When we examine the ‘control condition’ in the context of robots, there are many tricky obstacles to either answer or dispel. This duality corresponds to the general task of metaphysics which also falls under two divisions: showing that there actually is a puzzle with a particular issue (and trying to provide a solution or propose potential ways to address it) or showing that there is actually no puzzle, once put in clearer terms, although there appears to be one.

I will now focus on the latter method, known as deflation. GPT-4o has caught headlines for sounding like Scarlett Johnasson, but outside of that, this new OpenAI model convincingly passes the Turing test (indistinguishable from a real human in conversation). The issue is, however, that LLMs have no knowledge of underlying reality as it is trained largely from text. This also implies that LLMs have no moral agency as they cannot understand right or wrong in the sense which people do. As LLMs have no self to experience senses through, they also have no control the way humans do over the consequences of their outputs. Thus, there is no question that although there seems to be a puzzle with LLM consciousness, there is not.

A potential counter argument may be put forth with multimodal LLMs, as they are trained on images, videos, and text. Although they are trained on more advanced forms of data such as videos, at the end of the day, RGB values are a numeric way of representing colors which we see. Thus, multimodal models do not solve the issue of phenomenal experience. GPT-4o can give you examples of videos containing blue objects, but it still does not know blue like humans do. Instead of training on text, training on numeric data still does not solve the sensory issue. In other words, neither numbers nor text constitute the building blocks of phenomenal experience.

This is an important distinction to make because if one day robots or AI do gain phenomenal experience, that certainly qualifies them for moral patienthood and agenthood. If robots have phenomenal experience, then they should have a sense of self as subjective experience is inherently perspectival and experienced through a self. If they have a self, then they should fulfill the control condition, thus qualifying them as moral agents and opening the door for moral responsibility and blame.

But, some are very quick to jump to conclusions, swayed by the fact that these systems behave so human-like. The observable phenomena of human-likeness is more of the pop-culture route for concluding the consciousness of AI (I take consciousness to mean the phenomenal sort, that of subjective experiences and a first-person sense of self). The idea is that if it talks like a human, then it must be human-like in other ways. But, philosophers have shifted toward talking about internal structure, debating on what structures and properties are necessary and sufficient for consciousness to obtain. I take the latter to be more rigorous as it is not based on appearances like the former. This is crucial because in order to determine if one is in control (and thus eligible for moral agency), then their sensory and self-consciousness must first be established.

I do, however, see the idea of conscious robots to be a true possibility.
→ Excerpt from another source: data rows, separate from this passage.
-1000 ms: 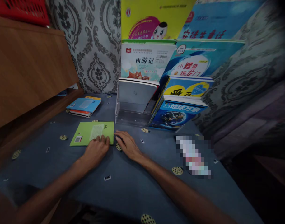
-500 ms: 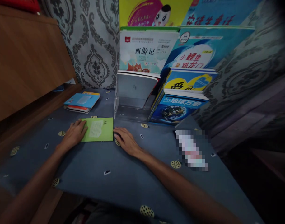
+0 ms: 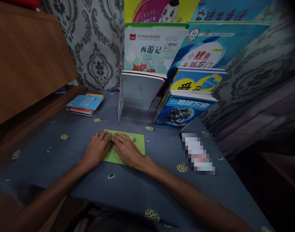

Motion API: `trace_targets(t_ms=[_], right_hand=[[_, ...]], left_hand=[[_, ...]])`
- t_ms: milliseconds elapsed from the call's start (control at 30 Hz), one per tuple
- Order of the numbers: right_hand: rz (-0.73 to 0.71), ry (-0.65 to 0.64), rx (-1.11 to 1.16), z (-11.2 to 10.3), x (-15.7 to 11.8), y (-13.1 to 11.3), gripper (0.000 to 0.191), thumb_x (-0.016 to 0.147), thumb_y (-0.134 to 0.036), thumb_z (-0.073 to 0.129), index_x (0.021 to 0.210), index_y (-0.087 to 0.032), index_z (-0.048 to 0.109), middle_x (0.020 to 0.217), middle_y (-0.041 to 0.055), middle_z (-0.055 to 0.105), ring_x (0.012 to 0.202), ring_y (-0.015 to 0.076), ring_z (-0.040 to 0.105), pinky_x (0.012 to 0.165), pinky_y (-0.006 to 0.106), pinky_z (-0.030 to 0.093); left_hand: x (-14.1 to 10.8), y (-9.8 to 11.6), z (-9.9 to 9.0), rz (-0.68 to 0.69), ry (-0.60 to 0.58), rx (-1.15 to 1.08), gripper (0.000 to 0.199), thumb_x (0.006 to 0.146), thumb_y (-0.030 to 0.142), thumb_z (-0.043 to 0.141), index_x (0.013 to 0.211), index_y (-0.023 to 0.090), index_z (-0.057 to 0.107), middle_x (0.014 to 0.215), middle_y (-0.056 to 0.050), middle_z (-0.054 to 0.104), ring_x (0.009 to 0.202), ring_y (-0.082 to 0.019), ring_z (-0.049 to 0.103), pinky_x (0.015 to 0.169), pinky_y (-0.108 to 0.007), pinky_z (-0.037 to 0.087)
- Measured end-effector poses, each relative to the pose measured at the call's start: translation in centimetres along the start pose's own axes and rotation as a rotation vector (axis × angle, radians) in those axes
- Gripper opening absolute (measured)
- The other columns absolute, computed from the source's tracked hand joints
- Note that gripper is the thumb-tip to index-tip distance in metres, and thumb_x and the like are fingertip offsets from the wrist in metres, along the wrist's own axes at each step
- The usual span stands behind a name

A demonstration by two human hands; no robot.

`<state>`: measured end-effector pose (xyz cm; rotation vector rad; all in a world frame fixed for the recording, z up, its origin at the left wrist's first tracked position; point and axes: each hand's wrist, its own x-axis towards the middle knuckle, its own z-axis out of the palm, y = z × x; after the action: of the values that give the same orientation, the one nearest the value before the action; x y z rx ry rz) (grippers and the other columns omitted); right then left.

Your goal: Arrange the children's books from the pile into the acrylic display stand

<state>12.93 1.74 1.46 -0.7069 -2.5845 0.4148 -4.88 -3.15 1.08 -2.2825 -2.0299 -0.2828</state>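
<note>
Wooden cabinet [image 3: 29, 64]: seen at the far left of the clear book rack [image 3: 135, 116]; a red item [image 3: 19, 3], cut off by the upper border, is set on its top.
Blue-covered stack [image 3: 83, 103]: laid flat on the surface [image 3: 53, 174], left of the rack and well apart from it; orange and yellow edges are shown under the blue cover.
Patterned wall covering [image 3: 99, 67]: seen behind the rack, marked with dark ornaments on grey.
Left hand [image 3: 98, 146]: held palm down in front of the rack, toward its left side; it is opened, with the fingers laid on the left part of the green book.
Green book [image 3: 140, 141]: laid flat and closed on the surface, in front of the rack and apart from it; its middle and left are partly covered by the hands.
Right hand [image 3: 128, 149]: held palm down in front of the rack, opened, with its fingers laid across the middle of the book, just beside the left fingertips.
Left column of books: kept in the rack, with a grey-covered book [image 3: 139, 90] lowest, a white-covered book [image 3: 149, 50] above and a yellow book [image 3: 157, 11] highest.
Right column of books: stood at the rack's right side, with a globe-printed book [image 3: 180, 112] lowest.
Pixelated item [image 3: 198, 154]: placed right of the rack and nearer the camera; its details are masked.
</note>
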Motion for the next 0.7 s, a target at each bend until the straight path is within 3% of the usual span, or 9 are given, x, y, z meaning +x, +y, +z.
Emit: trace_targets(t_ms=[167, 367, 567, 700], right_hand=[[0.036, -0.056, -0.029, 0.4, -0.6, 0.0, 0.041, 0.098, -0.013, 0.039, 0.136, -0.01, 0.054, 0.14, 0.0192, 0.058, 0.137, 0.0254, 0.049, 0.119, 0.047, 0.036], [0.136, -0.059, -0.026, 0.3, -2.2, 1.4, 0.048, 0.1, -0.028, 0.046, 0.143, -0.007, 0.048, 0.152, 0.0233, 0.046, 0.148, 0.0306, 0.035, 0.122, 0.053, 0.031], [0.332, 0.014, -0.061, -1.5, -7.2, 4.9, 0.051, 0.1, -0.033, 0.043, 0.146, -0.012, 0.048, 0.154, 0.0195, 0.045, 0.146, 0.0301, 0.039, 0.122, 0.056, 0.03], [0.408, 0.043, -0.103, -2.8, -10.0, 6.0, 0.054, 0.101, -0.037, 0.039, 0.148, -0.011, 0.046, 0.156, 0.0188, 0.042, 0.148, 0.0307, 0.035, 0.121, 0.056, 0.031]], left_hand=[[0.2, 2.6, 0.1, 0.023, -0.033, -0.025, 0.042, 0.098, 0.019, 0.037, 0.137, 0.017, 0.051, 0.124, -0.013, 0.067, 0.105, -0.028, 0.058, 0.09, -0.044, 0.046], [0.2, 2.9, 0.1, 0.097, -0.014, 0.031, 0.039, 0.098, 0.016, 0.038, 0.133, 0.014, 0.053, 0.125, -0.014, 0.065, 0.118, -0.029, 0.054, 0.099, -0.045, 0.041], [0.1, 2.8, 0.0, 0.106, -0.014, 0.061, 0.039, 0.099, 0.017, 0.035, 0.133, 0.014, 0.055, 0.133, -0.016, 0.063, 0.121, -0.029, 0.055, 0.098, -0.044, 0.043], [0.3, 3.0, 0.3, 0.145, -0.022, 0.064, 0.04, 0.1, 0.019, 0.036, 0.133, 0.015, 0.058, 0.138, -0.016, 0.061, 0.129, -0.031, 0.052, 0.105, -0.049, 0.04]])
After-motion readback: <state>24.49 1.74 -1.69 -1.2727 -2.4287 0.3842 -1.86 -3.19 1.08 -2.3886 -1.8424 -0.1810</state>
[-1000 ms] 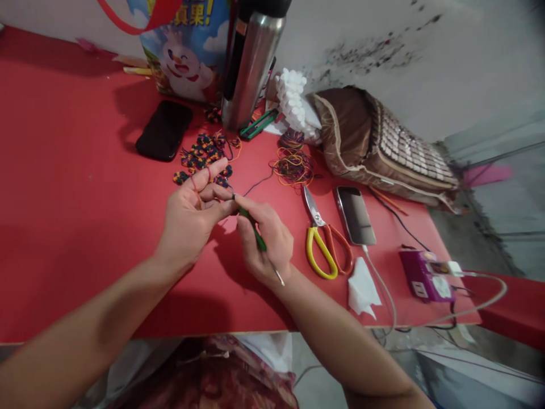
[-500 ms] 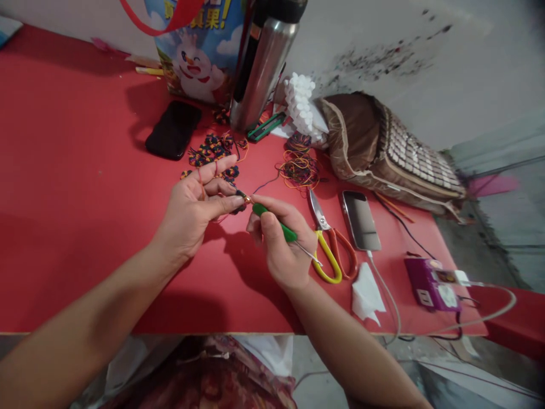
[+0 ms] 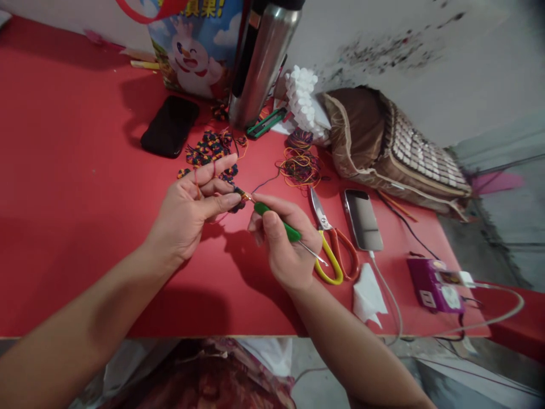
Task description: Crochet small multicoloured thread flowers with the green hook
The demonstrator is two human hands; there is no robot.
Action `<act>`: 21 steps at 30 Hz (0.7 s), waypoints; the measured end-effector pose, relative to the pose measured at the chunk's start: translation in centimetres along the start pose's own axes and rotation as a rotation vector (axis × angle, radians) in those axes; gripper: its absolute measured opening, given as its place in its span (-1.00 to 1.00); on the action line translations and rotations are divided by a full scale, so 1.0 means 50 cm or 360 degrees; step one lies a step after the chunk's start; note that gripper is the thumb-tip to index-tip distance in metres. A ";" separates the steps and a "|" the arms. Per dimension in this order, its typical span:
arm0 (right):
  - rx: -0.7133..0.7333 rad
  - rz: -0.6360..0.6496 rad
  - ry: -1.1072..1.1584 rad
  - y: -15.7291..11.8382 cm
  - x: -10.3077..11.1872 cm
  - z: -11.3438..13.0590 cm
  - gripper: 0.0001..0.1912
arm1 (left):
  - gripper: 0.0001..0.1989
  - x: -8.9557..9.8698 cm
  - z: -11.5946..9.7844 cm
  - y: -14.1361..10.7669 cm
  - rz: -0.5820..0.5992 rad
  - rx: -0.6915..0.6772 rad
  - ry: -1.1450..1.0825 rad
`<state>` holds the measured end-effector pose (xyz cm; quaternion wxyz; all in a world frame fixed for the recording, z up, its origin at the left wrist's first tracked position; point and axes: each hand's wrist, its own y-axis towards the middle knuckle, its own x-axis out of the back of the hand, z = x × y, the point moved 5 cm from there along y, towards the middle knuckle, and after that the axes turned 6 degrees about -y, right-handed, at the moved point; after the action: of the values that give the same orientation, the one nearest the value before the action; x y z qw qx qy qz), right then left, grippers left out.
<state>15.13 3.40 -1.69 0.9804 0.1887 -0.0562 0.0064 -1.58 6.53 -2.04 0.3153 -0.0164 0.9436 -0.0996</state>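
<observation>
Between the thumb and fingers of my left hand (image 3: 200,199) is a small dark crochet piece (image 3: 237,205), partly covered by the fingertips. Yarn loops round the raised index finger of that hand. My right hand (image 3: 286,244) is closed round the green handle of a crochet hook (image 3: 277,223), whose thin tip meets the piece. The hook's other metal end sticks out past the palm. Behind my left hand lie several dark and orange crocheted pieces (image 3: 208,147). A tangle of multicoloured yarn (image 3: 299,166) sits beyond my right hand.
Scissors (image 3: 324,222) with yellow and red handles lie right of my right hand, beside a charging phone (image 3: 363,220) and a tissue (image 3: 368,295). Further back stand a steel flask (image 3: 266,65) and printed bag (image 3: 196,57), near a black phone (image 3: 170,126), green cutter (image 3: 267,123) and brown cushion (image 3: 395,142).
My right hand and the hook have shifted slightly right, drawing the hook tip a little away from my left fingertips. The view has also moved slightly. Both grips stay the same.
</observation>
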 end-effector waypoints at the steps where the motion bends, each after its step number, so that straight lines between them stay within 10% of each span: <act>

Just as with different animals, there are multiple ways or structures in which consciousness can be realized (dog brains are different from human brains but most would concede dogs have some degree of consciousness). Such is the multiple realizability argument. There are general features which are shared across all conscious beings (internal structures), which thus illustrate why the minimal set of sufficient conditions for consciousness is so important to find (in order to generalize past humans) and why this is such a popular area in neuroscience and philosophy.

Although there are many pressing moral questions and challenges surrounding AI systems which further bring up hot debates on the nature of consciousness itself, I want to end on a positive note. Jackson (1982) once said this: “It is to be expected that there should be matters which fall quite outside our comprehension . . . the wonder is that we understand as much as we do” (135). There is no doubt that while we are constrained in many ways, the status of human understanding has excelled in ways which provides new life to the discipline of philosophy, and I anticipate AI will make us confront these questions with added urgency.